• _YOUR ASSIGNMENT_
A word-for-word restatement of the listing is the only acceptable answer.

• _RECORDED DATA_
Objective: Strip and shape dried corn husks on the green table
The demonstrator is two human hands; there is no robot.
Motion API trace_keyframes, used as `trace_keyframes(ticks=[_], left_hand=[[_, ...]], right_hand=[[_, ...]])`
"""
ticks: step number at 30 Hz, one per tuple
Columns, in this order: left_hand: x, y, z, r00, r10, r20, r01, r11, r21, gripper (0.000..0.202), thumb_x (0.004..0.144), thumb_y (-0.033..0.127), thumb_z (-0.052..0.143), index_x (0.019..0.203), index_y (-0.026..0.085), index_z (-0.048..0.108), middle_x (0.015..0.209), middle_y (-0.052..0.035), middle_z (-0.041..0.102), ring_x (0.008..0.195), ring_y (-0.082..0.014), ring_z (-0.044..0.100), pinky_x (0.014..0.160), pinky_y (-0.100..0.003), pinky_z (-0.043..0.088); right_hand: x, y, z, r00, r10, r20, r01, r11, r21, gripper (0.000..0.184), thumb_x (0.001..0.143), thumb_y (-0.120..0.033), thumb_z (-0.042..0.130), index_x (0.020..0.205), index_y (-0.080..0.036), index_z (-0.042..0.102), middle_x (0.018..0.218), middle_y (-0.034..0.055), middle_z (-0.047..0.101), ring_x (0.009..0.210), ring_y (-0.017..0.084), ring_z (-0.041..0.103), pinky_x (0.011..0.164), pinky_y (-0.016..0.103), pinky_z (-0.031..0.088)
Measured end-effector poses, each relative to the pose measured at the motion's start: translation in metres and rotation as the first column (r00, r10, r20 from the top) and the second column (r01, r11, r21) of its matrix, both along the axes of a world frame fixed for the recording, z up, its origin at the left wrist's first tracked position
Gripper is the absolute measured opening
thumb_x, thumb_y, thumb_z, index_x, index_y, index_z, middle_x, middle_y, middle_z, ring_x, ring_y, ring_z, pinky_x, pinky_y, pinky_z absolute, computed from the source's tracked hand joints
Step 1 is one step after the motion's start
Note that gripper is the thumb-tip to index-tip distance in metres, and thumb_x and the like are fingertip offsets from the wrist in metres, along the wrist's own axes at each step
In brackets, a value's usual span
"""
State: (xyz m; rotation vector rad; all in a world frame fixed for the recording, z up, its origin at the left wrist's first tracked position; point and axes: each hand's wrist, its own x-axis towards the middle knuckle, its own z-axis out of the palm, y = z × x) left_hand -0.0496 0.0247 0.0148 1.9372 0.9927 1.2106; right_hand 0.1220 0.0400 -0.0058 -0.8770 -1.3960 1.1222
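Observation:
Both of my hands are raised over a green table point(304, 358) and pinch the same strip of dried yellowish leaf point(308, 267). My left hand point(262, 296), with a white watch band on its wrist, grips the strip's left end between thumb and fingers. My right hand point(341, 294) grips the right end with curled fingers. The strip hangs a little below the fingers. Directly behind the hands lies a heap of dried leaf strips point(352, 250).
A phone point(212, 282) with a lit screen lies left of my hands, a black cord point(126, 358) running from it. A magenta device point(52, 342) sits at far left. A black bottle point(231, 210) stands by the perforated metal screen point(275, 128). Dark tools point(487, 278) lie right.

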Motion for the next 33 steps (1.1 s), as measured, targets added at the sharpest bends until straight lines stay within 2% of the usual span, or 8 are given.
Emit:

• _OUTPUT OF THE TASK_
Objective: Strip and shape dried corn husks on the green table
The demonstrator is two human hands; there is no robot.
Motion API trace_keyframes, used as `trace_keyframes(ticks=[_], left_hand=[[_, ...]], right_hand=[[_, ...]])`
"""
ticks: step number at 30 Hz, one per tuple
Columns, in this order: left_hand: x, y, z, r00, r10, r20, r01, r11, r21, gripper (0.000..0.202), thumb_x (0.004..0.144), thumb_y (-0.033..0.127), thumb_z (-0.052..0.143), index_x (0.019..0.203), index_y (-0.026..0.085), index_z (-0.048..0.108), middle_x (0.015..0.209), middle_y (-0.052..0.035), middle_z (-0.041..0.102), ring_x (0.008..0.195), ring_y (-0.082..0.014), ring_z (-0.044..0.100), pinky_x (0.014..0.160), pinky_y (-0.100..0.003), pinky_z (-0.043..0.088); right_hand: x, y, z, r00, r10, r20, r01, r11, r21, gripper (0.000..0.184), thumb_x (0.001..0.143), thumb_y (-0.120..0.033), thumb_z (-0.042..0.130), index_x (0.020..0.205), index_y (-0.080..0.036), index_z (-0.042..0.102), middle_x (0.018..0.218), middle_y (-0.034..0.055), middle_z (-0.047..0.101), ring_x (0.009..0.210), ring_y (-0.017..0.084), ring_z (-0.041..0.103), pinky_x (0.011..0.164), pinky_y (-0.016..0.103), pinky_z (-0.031..0.088)
Measured end-effector poses, each relative to the pose measured at the motion's start: translation in metres and rotation as the first column (r00, r10, r20 from the top) and the second column (r01, r11, r21) of its matrix, both along the axes of a world frame fixed for the recording, z up, its origin at the left wrist's first tracked position
Gripper is the absolute measured opening
thumb_x, thumb_y, thumb_z, index_x, index_y, index_z, middle_x, middle_y, middle_z, ring_x, ring_y, ring_z, pinky_x, pinky_y, pinky_z absolute, computed from the source's tracked hand joints
Step 1 is one step after the motion's start
Note that gripper is the thumb-tip to index-tip distance in metres, and thumb_x and the like are fingertip offsets from the wrist in metres, along the wrist's own axes at each step
In brackets, a value's usual span
"""
State: (xyz m; rotation vector rad; all in a world frame fixed for the recording, z up, its origin at the left wrist's first tracked position; point and axes: each hand's wrist, its own x-axis towards the middle knuckle, its own z-axis out of the palm, y = z × x) left_hand -0.0496 0.0247 0.0148 1.9372 0.9927 1.2106; right_hand 0.1220 0.0400 -0.0058 -0.8770 -1.3960 1.1222
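Observation:
Both of my hands are raised over a green table point(304, 358) and pinch the same strip of dried yellowish leaf point(308, 267). My left hand point(262, 296), with a white watch band on its wrist, grips the strip's left end between thumb and fingers. My right hand point(341, 294) grips the right end with curled fingers. The strip hangs a little below the fingers. Directly behind the hands lies a heap of dried leaf strips point(352, 250).
A phone point(212, 282) with a lit screen lies left of my hands, a black cord point(126, 358) running from it. A magenta device point(52, 342) sits at far left. A black bottle point(231, 210) stands by the perforated metal screen point(275, 128). Dark tools point(487, 278) lie right.
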
Motion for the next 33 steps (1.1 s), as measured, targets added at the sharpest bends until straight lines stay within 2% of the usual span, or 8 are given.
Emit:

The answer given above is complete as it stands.